■ **WHAT IS BEING ASKED**
Pictures aside, please retype the whole listing word for word.

■ **INFORMATION SUPPLIED**
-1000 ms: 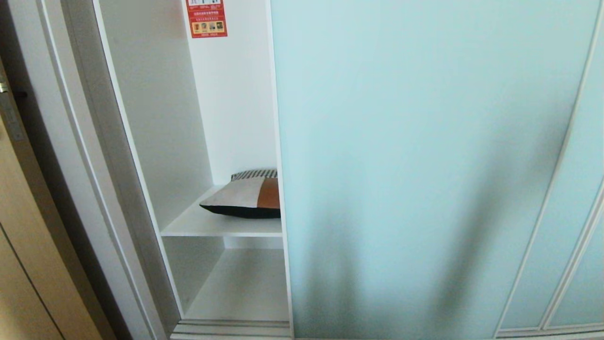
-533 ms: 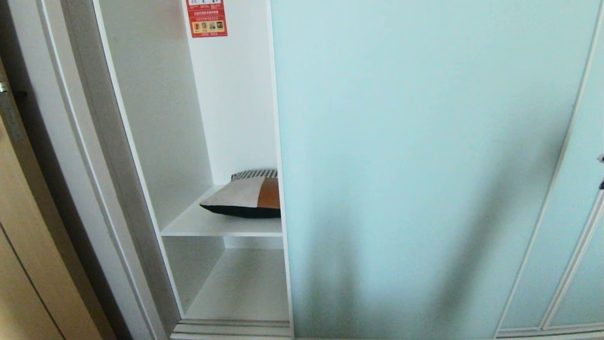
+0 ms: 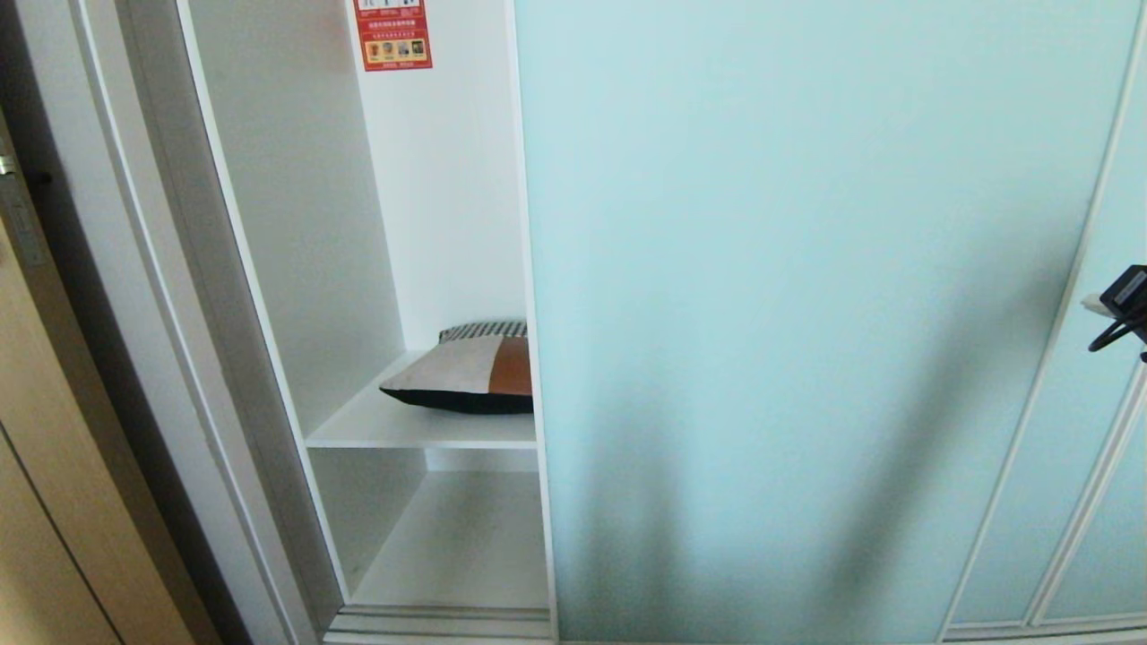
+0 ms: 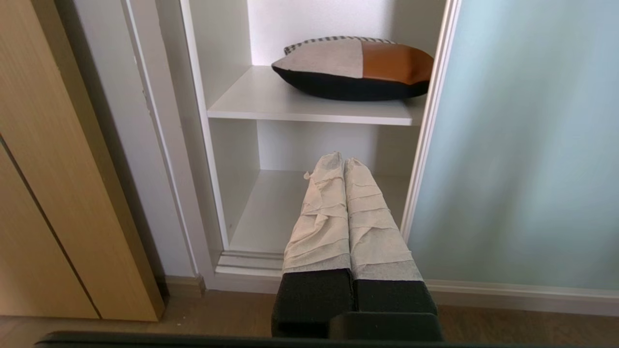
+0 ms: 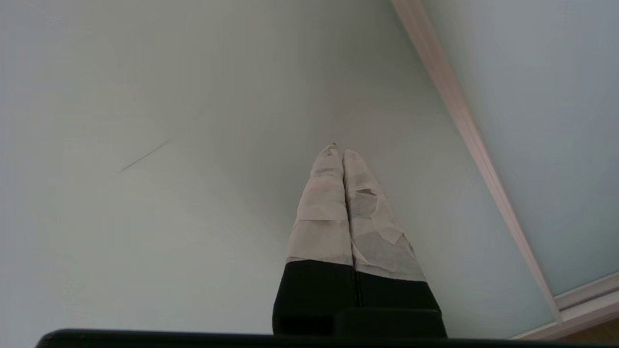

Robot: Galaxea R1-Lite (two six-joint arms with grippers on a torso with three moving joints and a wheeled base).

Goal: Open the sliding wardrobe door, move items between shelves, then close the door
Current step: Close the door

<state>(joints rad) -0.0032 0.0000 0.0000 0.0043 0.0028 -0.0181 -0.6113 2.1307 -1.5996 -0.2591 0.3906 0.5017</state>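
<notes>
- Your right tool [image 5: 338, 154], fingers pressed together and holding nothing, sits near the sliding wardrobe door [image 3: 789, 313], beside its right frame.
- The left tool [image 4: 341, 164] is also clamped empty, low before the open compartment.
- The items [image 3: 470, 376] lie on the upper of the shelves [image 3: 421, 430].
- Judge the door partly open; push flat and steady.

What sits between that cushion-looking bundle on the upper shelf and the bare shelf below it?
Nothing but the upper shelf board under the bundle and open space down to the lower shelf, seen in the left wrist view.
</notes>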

■ **TASK RESULT**
-1000 ms: 
-533 ms: 
+0 ms: 
+0 ms: 
+0 ms: 

Robot: Galaxea R1-Lite (two six-joint arms with grippers on a torso with three moving joints and a wheeled base).

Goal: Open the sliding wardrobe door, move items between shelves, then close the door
Current step: Close the door

<state>(joints rad) -0.0032 0.0000 0.0000 0.0043 0.0028 -0.0181 -0.6113 2.1307 -1.5996 -0.2591 0.3906 0.5017</state>
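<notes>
- Your right tool [image 5: 338, 154], fingers pressed together and holding nothing, sits near the sliding wardrobe door [image 3: 789, 313], beside its right frame.
- The left tool [image 4: 341, 164] is also clamped empty, low before the open compartment.
- The items [image 3: 470, 376] lie on the upper of the shelves [image 3: 421, 430].
- Judge the door partly open; push flat and steady.

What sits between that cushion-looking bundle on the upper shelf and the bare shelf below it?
Nothing but the upper shelf board under the bundle and open space down to the lower shelf, seen in the left wrist view.
</notes>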

This completes the requested output.